*ABOUT THIS TASK:* Give the number of lines in the data below that contain "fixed", and only that number.

*SUPPLIED MATERIAL:*
== == ==

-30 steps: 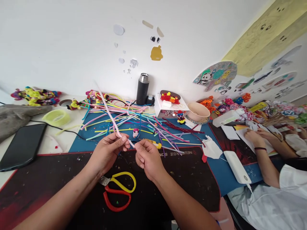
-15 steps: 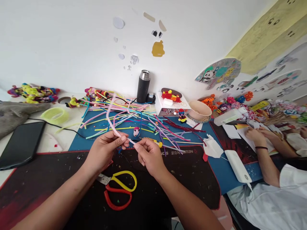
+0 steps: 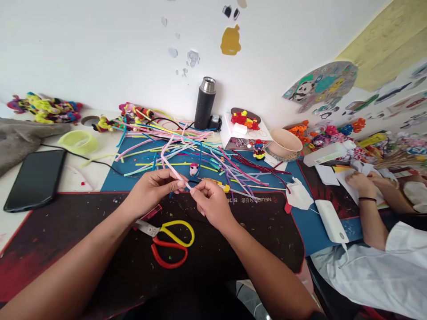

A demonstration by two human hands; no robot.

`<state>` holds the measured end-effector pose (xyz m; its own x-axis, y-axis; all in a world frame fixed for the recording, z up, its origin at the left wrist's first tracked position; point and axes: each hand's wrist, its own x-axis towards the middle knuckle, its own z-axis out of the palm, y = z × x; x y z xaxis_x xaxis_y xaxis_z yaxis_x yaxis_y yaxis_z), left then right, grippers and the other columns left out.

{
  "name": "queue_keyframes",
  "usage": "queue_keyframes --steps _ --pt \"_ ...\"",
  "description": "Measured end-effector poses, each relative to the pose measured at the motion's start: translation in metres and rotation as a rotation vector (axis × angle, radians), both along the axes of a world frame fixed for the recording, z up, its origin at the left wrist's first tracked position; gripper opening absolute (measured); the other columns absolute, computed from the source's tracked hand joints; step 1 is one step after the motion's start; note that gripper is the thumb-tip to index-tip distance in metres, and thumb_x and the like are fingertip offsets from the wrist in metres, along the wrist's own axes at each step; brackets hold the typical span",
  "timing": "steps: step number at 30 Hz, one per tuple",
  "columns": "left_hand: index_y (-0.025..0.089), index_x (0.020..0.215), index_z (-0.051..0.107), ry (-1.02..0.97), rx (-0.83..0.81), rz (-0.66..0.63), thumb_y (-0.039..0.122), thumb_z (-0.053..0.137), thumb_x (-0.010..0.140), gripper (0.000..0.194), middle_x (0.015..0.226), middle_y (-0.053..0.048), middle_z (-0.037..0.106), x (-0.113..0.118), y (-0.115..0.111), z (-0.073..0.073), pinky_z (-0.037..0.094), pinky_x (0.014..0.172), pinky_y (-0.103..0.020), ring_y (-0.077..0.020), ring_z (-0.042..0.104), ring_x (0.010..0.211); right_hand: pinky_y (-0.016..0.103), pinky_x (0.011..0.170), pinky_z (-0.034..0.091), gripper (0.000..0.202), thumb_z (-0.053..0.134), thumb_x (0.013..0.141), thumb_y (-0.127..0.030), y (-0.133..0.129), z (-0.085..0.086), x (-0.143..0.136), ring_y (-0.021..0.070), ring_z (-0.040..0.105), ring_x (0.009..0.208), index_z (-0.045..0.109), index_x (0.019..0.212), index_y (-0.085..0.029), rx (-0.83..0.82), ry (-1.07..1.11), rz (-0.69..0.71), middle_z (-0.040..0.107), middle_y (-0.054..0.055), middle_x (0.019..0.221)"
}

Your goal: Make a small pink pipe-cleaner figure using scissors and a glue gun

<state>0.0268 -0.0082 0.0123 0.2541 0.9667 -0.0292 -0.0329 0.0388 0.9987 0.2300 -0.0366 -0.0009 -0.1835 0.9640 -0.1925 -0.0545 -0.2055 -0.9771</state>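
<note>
A pale pink pipe cleaner [image 3: 173,168] runs between my hands, its long bent part rising to the upper left. My left hand [image 3: 155,186] pinches it between thumb and fingers. Close beside, my right hand [image 3: 211,200] grips its lower end. Below them, scissors [image 3: 171,242] with one yellow and one red handle lie on the black mat [image 3: 133,271]. A small pink-topped doll head [image 3: 194,169] sits just beyond my fingers. Behind it spreads a loose heap of coloured pipe cleaners [image 3: 150,151].
A black thermos [image 3: 204,104] stands by the wall, beside a white box [image 3: 230,142] and a beige bowl [image 3: 285,141]. A phone [image 3: 35,180] lies at left. On the right are a white power bank [image 3: 332,221] and another person's hands [image 3: 360,184].
The camera view has tipped downward, so the wall things sit higher in the picture. Both hands keep hold of the pipe cleaner, whose free upper part now leans lower.
</note>
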Motion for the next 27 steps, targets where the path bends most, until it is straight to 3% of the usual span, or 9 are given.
queue_keyframes --steps 6,10,14,20,23,27 --pt "0.021 0.083 0.086 -0.002 0.037 0.002 0.052 0.095 0.080 0.033 0.077 -0.006 0.078 -0.003 0.002 -0.005 0.057 0.069 -0.030 -0.0206 0.069 0.071 0.022 0.041 0.030 0.037 0.079 0.091 -0.052 -0.001 -0.004 -0.003 0.0076 0.039 0.036 0.056 0.082 -0.024 -0.025 0.008 0.043 0.047 -0.013 0.050" --pt "0.020 0.084 0.083 -0.119 0.007 0.197 0.047 0.097 0.079 0.030 0.080 -0.005 0.079 -0.010 0.009 -0.015 0.057 0.074 -0.030 -0.0202 0.070 0.074 0.023 0.049 0.038 0.035 0.075 0.098 -0.055 -0.014 0.000 -0.002 0.0096 0.048 0.045 0.066 0.093 -0.022 0.006 -0.030 0.156 0.056 -0.009 0.059" --pt "0.021 0.079 0.079 -0.213 -0.001 0.318 0.049 0.099 0.077 0.035 0.077 -0.003 0.078 -0.014 0.014 -0.013 0.056 0.075 -0.029 -0.0180 0.070 0.073 0.026 0.067 0.046 0.035 0.079 0.099 -0.054 -0.034 0.005 0.001 0.0129 0.061 0.066 0.077 0.113 -0.022 0.192 -0.316 0.352 0.068 -0.004 0.076" --pt "0.021 0.077 0.078 -0.239 -0.023 0.333 0.053 0.102 0.071 0.041 0.075 -0.003 0.077 -0.013 0.012 -0.009 0.055 0.072 -0.029 -0.0173 0.068 0.070 0.033 0.086 0.054 0.053 0.083 0.097 -0.059 -0.054 0.004 -0.004 0.0240 0.073 0.102 0.072 0.135 -0.024 0.491 -0.815 0.679 0.078 0.005 0.111" --pt "0.020 0.077 0.078 -0.257 -0.027 0.336 0.053 0.102 0.072 0.041 0.075 -0.003 0.076 -0.012 0.011 -0.011 0.055 0.071 -0.029 -0.0169 0.067 0.070 0.037 0.091 0.058 0.052 0.078 0.102 -0.053 -0.062 0.001 -0.008 0.0286 0.072 0.112 0.068 0.141 -0.021 0.598 -0.975 0.753 0.076 0.010 0.123" --pt "0.019 0.079 0.079 -0.270 -0.031 0.324 0.048 0.101 0.074 0.037 0.077 -0.004 0.076 -0.011 0.010 -0.014 0.054 0.071 -0.029 -0.0166 0.066 0.072 0.041 0.091 0.062 0.041 0.072 0.106 -0.037 -0.068 -0.002 -0.012 0.0284 0.074 0.106 0.066 0.142 -0.017 0.687 -1.059 0.758 0.076 0.011 0.122"
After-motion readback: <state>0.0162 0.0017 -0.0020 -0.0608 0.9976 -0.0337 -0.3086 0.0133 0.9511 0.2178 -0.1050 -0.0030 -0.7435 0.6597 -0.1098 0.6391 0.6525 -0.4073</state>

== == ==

*RESPONSE BELOW:* 2